Decomposition-Driven Multi-Table Retrieval and Reasoning for Numerical Question Answering

This paper proposes DMRAL, a decomposition-driven framework that constructs a table relationship graph and employs aligned question decomposition with coverage-aware retrieval and sub-question guided reasoning to significantly outperform existing methods in numerical multi-table question answering over large-scale table collections.

Feng Luo, Hai Lan, Hui Luo, Zhifeng Bao, Xiaoli Wang, J. Shane Culpepper, Shazia Sadiq

Published Tue, 10 Ma
📖 5 min read🧠 Deep dive

Imagine you are a detective trying to solve a complex mystery: "How many total citations do all female Nobel Physics laureates have after 2010?"

To solve this, you don't just need one piece of paper. You need to dig through a massive, messy library containing 73,000 to 100,000 different spreadsheets (tables). Some are about Nobel prizes, some about scientists' genders, and some about their citation counts. Many of these spreadsheets are missing titles, have typos, or are split into tiny, confusing fragments.

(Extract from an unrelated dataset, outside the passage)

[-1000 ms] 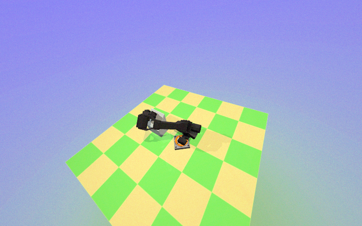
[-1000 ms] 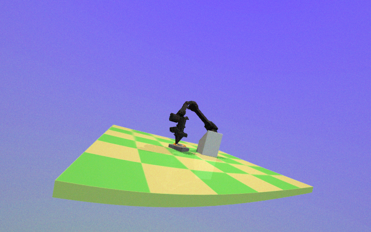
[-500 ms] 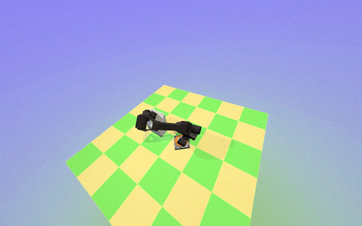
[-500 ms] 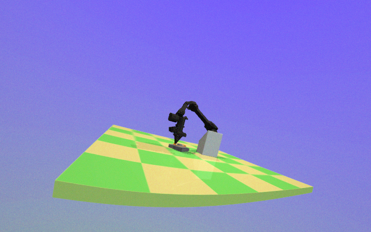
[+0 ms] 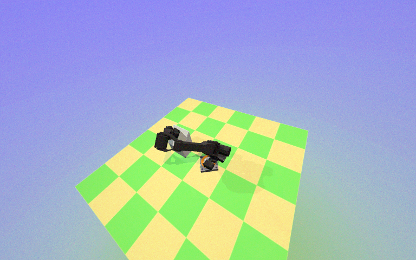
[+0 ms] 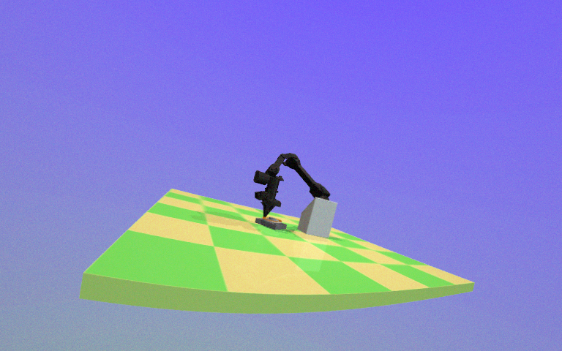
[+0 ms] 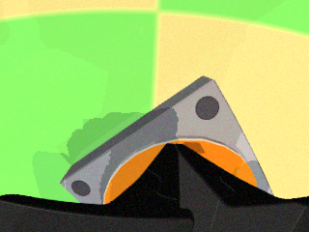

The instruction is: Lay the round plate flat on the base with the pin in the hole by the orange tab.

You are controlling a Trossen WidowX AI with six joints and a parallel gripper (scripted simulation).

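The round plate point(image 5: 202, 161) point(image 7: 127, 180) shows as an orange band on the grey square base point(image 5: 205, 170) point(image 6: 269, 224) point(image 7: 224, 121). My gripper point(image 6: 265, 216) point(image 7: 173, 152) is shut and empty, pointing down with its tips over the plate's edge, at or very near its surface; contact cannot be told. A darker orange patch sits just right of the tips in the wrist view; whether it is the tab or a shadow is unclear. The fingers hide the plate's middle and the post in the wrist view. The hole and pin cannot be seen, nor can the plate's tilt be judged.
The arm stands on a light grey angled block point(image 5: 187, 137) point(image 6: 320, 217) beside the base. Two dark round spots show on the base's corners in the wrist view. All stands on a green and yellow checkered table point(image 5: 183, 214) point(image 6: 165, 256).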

Existing methods for solving these puzzles are like detectives who only know how to work in a neat, organized police station with a perfect filing system. When they walk into your messy library, they get lost, pick the wrong files, or give up.

This paper introduces a new detective team called DMRAL. Here is how they solve the case, explained with simple analogies:

1. The Problem: The "Messy Library"

Most current AI tools are trained on small, perfect databases (like a single police station). But the real world is a giant, chaotic data lake.

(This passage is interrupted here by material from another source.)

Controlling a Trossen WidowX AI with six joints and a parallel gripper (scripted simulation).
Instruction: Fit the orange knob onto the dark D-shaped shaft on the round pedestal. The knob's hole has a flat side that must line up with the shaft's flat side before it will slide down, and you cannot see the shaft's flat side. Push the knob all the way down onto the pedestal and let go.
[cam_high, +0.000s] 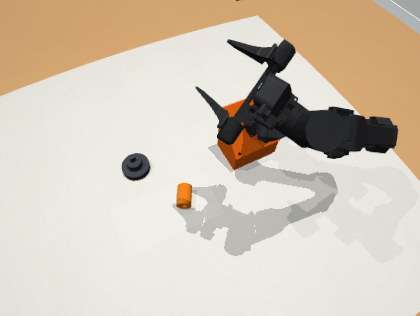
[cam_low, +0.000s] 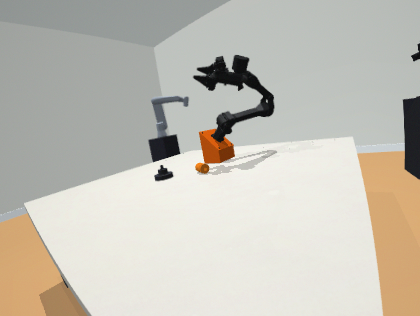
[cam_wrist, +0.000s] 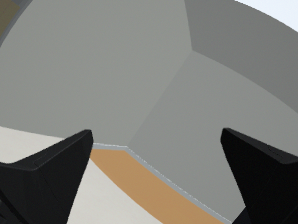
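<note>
The orange knob (cam_high: 184, 194) (cam_low: 201, 168) lies on its side on the white table, its hole end toward the front in the top view. The dark round pedestal (cam_high: 143, 172) (cam_low: 163, 176) stands left of the knob, with the short dark shaft (cam_high: 133, 159) (cam_low: 161, 167) upright at its centre. The shaft's flat side cannot be made out. My gripper (cam_high: 212, 64) (cam_low: 195, 73) (cam_wrist: 157, 136) is wide open and empty, high above the table, well away from the knob and pedestal. Neither shows in the wrist view.
The orange wedge-shaped base block (cam_high: 256, 151) (cam_low: 212, 150) of my arm stands on the white table (cam_high: 75, 240) (cam_low: 225, 240) behind the knob. The arm's shadow falls beside the knob. A grey robot arm (cam_low: 159, 112) on a dark stand is in the background. The wrist view shows mostly walls.
</note>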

  • The Scale: There are too many tables to read one by one.
  • The Mess: Some files are missing labels (metadata), and the connections between files are hidden.
  • The Complexity: To answer the question, you might need to join (connect) two files, union (stack) two similar files together, and then do math.

2. The Solution: The DMRAL Detective Team

The authors built a three-step system to handle this chaos.

Step A: The "Smart Question Breaker" (Table-Aligned Question Decomposer)

Instead of asking the AI, "Find the answer to this huge question," DMRAL breaks the question down into tiny, manageable clues, just like a detective breaking a big case into smaller leads.

  • The Old Way: The AI guesses the sub-questions blindly. It might ask, "Who are the laureates?" and "Who is female?" but fail to realize it needs to look at specific columns in specific tables.
  • The DMRAL Way: It looks at the library's structure first. It says, "Okay, to find 'female laureates,' I need to look at the 'Gender' column in the 'Nobel' table. To find 'citations,' I need the 'Citations' column." It aligns the clues with the actual shelves in the library before searching. This ensures no clue is missed and no time is wasted.

Step B: The "Coverage Detective" (Coverage-Aware Retriever)

Once the clues are broken down, the team needs to find the right files.

  • The Old Way: They search for files that look somewhat related. They might grab a file about "Physics" but miss the specific file about "Post-2010," leading to an incomplete answer.
  • The DMRAL Way: They use a "Coverage Score." Imagine a checklist. If the AI picks a file, it checks: "Does this file cover the 'Gender' clue? Does it cover the 'Year' clue?"
    • If the checklist isn't full, the AI doesn't stop. It asks, "What's missing?" and goes back to find a complementary file to fill the gap. It keeps searching until the entire question is covered by the selected files.

Step C: The "Step-by-Step Reasoner" (Sub-question Guided Reasoner)

Now that they have the right files, they need to do the math.

  • The Old Way: The AI tries to write a giant, complex computer program (SQL) all at once to solve the whole puzzle. If it makes one small mistake (like a typo in a formula), the whole answer is wrong.
  • The DMRAL Way: It builds the program like a ladder, one rung at a time.
    1. First, it writes a tiny program to find the female laureates.
    2. Then, it writes a second tiny program to get their citations.
    3. Finally, it combines them.
    • The Safety Net: After writing each step, it runs the code. If it crashes or gives an error, it immediately fixes the code before moving to the next step. This prevents small mistakes from ruining the final answer.

3. The Results: Why It Matters

The authors tested this system on two massive datasets they created (called SpiderWild and BirdWild), which simulate real-world messiness.

  • Better Hunting: DMRAL found the right files 24% more often than the best existing methods.
  • Better Answers: Because it found the right files and built the program carefully, it got the correct final number 55% more often.

The Big Picture

Think of existing AI as a brilliant student who can solve math problems perfectly if the teacher gives them a clean, single textbook.

DMRAL is like a seasoned field agent. It knows how to navigate a chaotic, messy archive, knows how to break a big problem into small tasks, knows how to double-check its work, and knows how to stitch together information from dozens of different sources to get the right answer.

This is a huge step forward for letting computers help us analyze the massive, messy data that exists in the real world today.